Un ouvrage original ? Dans leurs travaux sur la peur et la mort dans les sociétés maritimes protestantes, Jean Delumeau et Alain Cabantous mobilisent surtout des références anglaises, allemandes, néerlandaises et scandinaves. Des rites de bénédictions des navires avant le départ existent au sein des Eglises anglicanes et luthériennes. La seule source française présentée par les deux historiens est l’ouvrage du pasteur rétais Théophile Barbault publié à Amsterdam en 1688 par un libraire qui est aussi un réfugié rochelais… qui a repris la structure du livre de Jacques Gaultier qui est donc bien le premier livre de piété maritime à destination des réformés francophones. Mais celui-ci a-t-il eu un modèle ? Sans aucun doute, la section du Book of Common Prayer de l’Église d’Angleterre est consacrée aux voyages maritimes, mais toutefois, complétée par des préoccupations particulières aux marins, pêcheurs et marchands français: les entreprises de pêche à l’île de Terre-neuve, la pratique de la «troque» au Canada, les pirates barbaresques en Méditerranée. Il faut y ajouter la prière pour le roi de France, la dédicace à Théophile Vigier un geste d’affirmation de la fidélité des marins protestants à Louis XIV et un acte de soutien à la politique maritime et coloniale menée par Colbert à partir des années 1660. À ce jour, un seul exemplaire, conservé à la bibliothèque de la Société de l’histoire du protestantisme français (SHPF), a été repéré. Peu d’exemplaires imprimés ? Nombre d’exemplaires disparus dans les vicissitudes des coffres de marins et de passagers ?

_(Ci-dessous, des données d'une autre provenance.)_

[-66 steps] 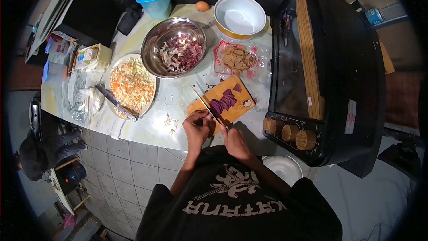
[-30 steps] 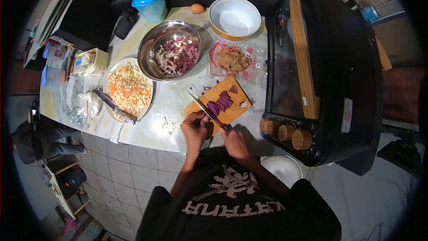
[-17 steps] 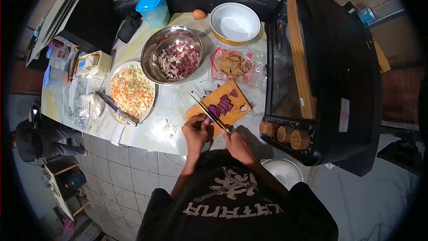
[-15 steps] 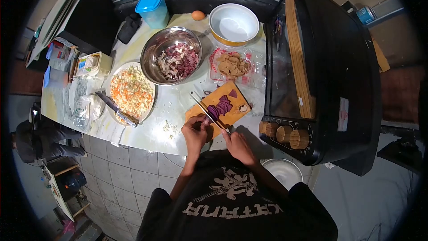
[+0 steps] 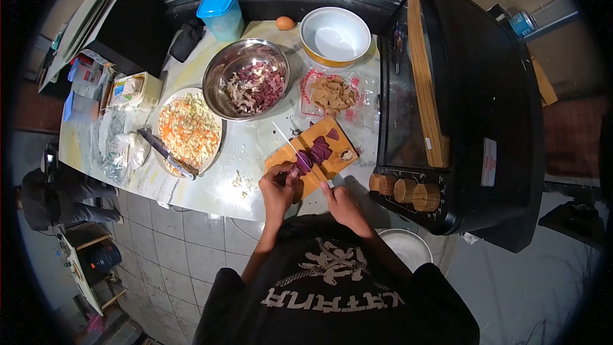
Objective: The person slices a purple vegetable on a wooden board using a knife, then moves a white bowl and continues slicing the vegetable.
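Right hand [image 5: 345, 206] a touch further out to the right than half a second ago, closed narrow round the knife's handle end. Knife [image 5: 285, 135] tilted with it; blade now a thin bright line. A broad purple face shows against the blade, clearer than before. Reads as a cut begun or just made; cannot tell which. Left hand [image 5: 276, 191] much where it was, fingers bunched, pinching the near end of the purple onion [image 5: 304, 161], which lies on the near-left part of the cutting board [image 5: 340, 145]. Slicing looks partway: some cut, a piece still gripped.

Materials: board flat, orange-brown, woody, squared. Slices [image 5: 320, 149] thin, curved, overlapping like shingles. One loose wedge beyond them. Pale lump [image 5: 347, 154] at the right corner, too small to name. Metal bowl [image 5: 214, 83] round, mirror-bright, its chopped purple and white bits ragged. Orange and pale-green shreds [image 5: 188, 129] heaped loosely on a plate. Brown slices [image 5: 334, 92], flat and dull, on crinkly clear plastic with red print
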Tool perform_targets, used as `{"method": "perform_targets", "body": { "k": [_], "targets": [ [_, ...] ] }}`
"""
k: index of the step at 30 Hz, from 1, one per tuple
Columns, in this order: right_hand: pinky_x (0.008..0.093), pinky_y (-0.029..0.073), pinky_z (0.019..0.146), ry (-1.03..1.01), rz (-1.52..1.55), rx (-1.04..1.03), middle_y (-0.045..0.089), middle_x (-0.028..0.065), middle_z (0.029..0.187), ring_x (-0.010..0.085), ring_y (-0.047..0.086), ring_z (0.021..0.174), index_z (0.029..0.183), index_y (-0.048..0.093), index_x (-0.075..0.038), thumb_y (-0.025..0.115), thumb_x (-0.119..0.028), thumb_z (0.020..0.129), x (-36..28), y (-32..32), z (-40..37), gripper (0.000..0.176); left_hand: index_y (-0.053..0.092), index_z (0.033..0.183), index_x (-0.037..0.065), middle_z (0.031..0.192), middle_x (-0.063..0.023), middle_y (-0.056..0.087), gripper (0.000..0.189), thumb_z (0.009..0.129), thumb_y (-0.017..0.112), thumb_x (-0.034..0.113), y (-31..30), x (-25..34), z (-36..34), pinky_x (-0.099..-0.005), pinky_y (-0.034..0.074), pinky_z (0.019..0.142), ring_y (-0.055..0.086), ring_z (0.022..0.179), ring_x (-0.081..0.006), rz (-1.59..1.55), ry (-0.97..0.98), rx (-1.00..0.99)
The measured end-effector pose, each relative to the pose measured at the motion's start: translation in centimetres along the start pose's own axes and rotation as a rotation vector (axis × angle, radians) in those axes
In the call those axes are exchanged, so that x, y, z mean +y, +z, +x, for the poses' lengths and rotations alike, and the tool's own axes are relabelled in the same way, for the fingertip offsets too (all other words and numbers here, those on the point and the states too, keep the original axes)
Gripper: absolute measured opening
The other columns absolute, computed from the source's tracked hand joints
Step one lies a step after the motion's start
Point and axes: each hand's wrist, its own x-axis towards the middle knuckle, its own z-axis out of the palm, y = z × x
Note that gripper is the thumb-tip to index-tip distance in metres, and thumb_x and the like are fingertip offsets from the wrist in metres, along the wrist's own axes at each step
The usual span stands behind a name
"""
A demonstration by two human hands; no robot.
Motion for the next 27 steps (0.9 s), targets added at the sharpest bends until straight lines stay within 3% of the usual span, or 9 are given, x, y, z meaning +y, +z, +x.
{"method": "perform_targets", "body": {
  "k": [4, 6, 9, 27],
  "targets": [
    [0.0479, 0.040, 0.054, -0.007, -0.007, -0.033, 0.048, 0.0298, 0.056, 0.0460, 0.053, 0.060, 0.064, 0.053, 0.010, 0.035, -0.047, 0.092, 0.2, 0.9, -0.5, 0.066, 0.061, 0.082, -0.007, 0.081, -0.0124, 0.066, 0.007, 0.075, 0.063, -0.006, -0.1, 0.0, -0.1, -0.0257, 0.050, 0.067, 0.063, 0.071, -0.0149, 0.084, 0.065, 0.041],
    [0.0478, 0.040, 0.053, -0.013, -0.008, -0.050, 0.047, 0.0295, 0.056, 0.0459, 0.053, 0.060, 0.064, 0.053, 0.010, 0.034, -0.047, 0.092, 1.0, 1.8, -0.4, 0.066, 0.061, 0.082, -0.007, 0.080, -0.0123, 0.065, 0.006, 0.076, 0.063, -0.006, -0.1, 0.1, -0.1, -0.0257, 0.050, 0.067, 0.063, 0.072, -0.0144, -0.043, -0.037, 0.007],
    [0.0478, 0.040, 0.053, -0.005, -0.010, -0.035, 0.047, 0.0291, 0.055, 0.0457, 0.054, 0.060, 0.064, 0.052, 0.010, 0.035, -0.047, 0.092, 1.8, 2.8, -0.3, 0.066, 0.062, 0.082, -0.007, 0.082, -0.0125, 0.065, 0.006, 0.076, 0.063, -0.006, 0.1, -1.5, -0.1, -0.0258, 0.050, 0.067, 0.063, 0.073, -0.0141, -0.162, -0.030, 0.001],
    [0.0480, 0.042, 0.059, -0.030, 0.010, -0.041, 0.051, 0.0312, 0.064, 0.0476, 0.054, 0.069, 0.071, 0.054, 0.009, 0.035, -0.042, 0.093, -0.5, 2.4, -0.4, 0.059, 0.062, 0.079, -0.006, 0.084, -0.0121, 0.064, 0.007, 0.073, 0.062, -0.009, -0.3, -1.2, 0.0, -0.0251, 0.047, 0.068, 0.059, 0.075, -0.0140, -0.010, -0.016, 0.007]
  ]
}}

Prière pour ceux qui vont à la troque
Seigneur nostre bon Dieu & Père, comme tu nous a créés pour la société, & pour la correspondance, & as bien voulu qu’afin de la fomenter d’autant mieux chaque pays eust ses avantages particuliers, tellement que ce qui abonde en quelques uns, ne se peut pas trouver si commodément ailleurs : Nous, qui pour le bien de nos affaires, nous disposons à traiter avec ceux de ce pays, dont les humeurs défiantes & les esprits grandements barbares peuvent nous rendre le succès douteux, & nous causer du desavantage; Nous te supplions, que tu veuilles par ta bonté nous prendre en ta protection spéciale, & nous adresser par ta grace afin mesmes, que nous ne soyons point en achoppement à ces gens là, & à la cognoissance qu’ils pourroient prendre de ton Evangile. Fay nous la grace, Seigneur, d’observer si bien la bonne foy en toutes choses, que nous en ayons d’autant plus de vray satisfaction en nos ames, & que nostre procédé ne rebute point ces peuples d’un eschange bien plus important, & plus favorable pour eux tellement que s’apprivoisans avec nous, ils renoncent à l’impiété et à l’erreur de la nature & facent voir assez dociles à les biens concevoir de nos bons sentiments pour l’Évangile de ton Fils, Amen.
Jacques Gautier, Seureté du Navigage ou Manuel de prières pour ceux qui vont en mer, Chez Pierre Cailloüe, Quevilly, 1665. Bibliothèque de la SHPF, 8° 18550.